Work to complete:
Take the lines below from the first through the one that contains "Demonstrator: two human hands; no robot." and copy them exactly.

Records shown:
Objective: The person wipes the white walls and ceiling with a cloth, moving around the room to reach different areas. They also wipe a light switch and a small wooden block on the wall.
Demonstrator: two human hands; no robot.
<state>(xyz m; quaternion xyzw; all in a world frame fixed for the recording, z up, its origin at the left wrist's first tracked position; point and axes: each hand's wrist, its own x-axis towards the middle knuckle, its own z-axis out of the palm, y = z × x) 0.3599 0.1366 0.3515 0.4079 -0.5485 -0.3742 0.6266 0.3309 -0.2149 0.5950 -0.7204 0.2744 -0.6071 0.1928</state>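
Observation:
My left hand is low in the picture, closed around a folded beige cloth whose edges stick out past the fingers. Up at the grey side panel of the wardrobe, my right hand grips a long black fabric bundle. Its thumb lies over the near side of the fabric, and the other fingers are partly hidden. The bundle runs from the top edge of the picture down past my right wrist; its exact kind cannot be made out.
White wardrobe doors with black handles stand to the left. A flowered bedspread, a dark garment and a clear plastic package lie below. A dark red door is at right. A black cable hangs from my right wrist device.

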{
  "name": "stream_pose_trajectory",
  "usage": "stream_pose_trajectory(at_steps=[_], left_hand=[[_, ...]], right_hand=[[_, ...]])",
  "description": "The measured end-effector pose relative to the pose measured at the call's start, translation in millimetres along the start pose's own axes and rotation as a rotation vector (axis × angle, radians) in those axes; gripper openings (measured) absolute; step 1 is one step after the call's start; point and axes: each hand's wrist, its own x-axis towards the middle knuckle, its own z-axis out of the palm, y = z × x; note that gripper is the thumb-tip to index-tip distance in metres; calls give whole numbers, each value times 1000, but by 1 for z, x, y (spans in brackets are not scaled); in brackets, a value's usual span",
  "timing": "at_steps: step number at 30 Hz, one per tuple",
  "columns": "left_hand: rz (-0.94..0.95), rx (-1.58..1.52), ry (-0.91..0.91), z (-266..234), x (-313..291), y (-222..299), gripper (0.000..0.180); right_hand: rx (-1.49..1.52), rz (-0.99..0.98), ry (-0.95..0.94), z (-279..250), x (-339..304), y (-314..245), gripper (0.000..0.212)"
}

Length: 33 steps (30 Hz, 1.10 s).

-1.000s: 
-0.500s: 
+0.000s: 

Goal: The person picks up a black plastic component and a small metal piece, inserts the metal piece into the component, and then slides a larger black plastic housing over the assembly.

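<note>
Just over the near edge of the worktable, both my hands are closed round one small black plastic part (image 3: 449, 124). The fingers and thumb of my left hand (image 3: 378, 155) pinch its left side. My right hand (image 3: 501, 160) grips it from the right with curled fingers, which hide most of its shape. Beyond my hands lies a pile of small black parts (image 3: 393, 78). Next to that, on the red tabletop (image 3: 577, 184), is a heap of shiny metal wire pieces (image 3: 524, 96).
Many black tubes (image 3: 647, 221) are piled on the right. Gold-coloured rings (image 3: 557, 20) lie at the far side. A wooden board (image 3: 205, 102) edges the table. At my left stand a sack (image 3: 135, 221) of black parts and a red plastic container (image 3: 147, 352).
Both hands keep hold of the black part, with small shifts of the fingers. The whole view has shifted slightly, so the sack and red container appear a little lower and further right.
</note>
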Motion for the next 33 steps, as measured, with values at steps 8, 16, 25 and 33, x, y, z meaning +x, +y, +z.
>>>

Solution:
Objective: The person wipes the white walls and ceiling with a cloth, moving around the room to reach different areas. They also wipe a light switch and a small wooden block on the wall.
Demonstrator: two human hands; no robot.

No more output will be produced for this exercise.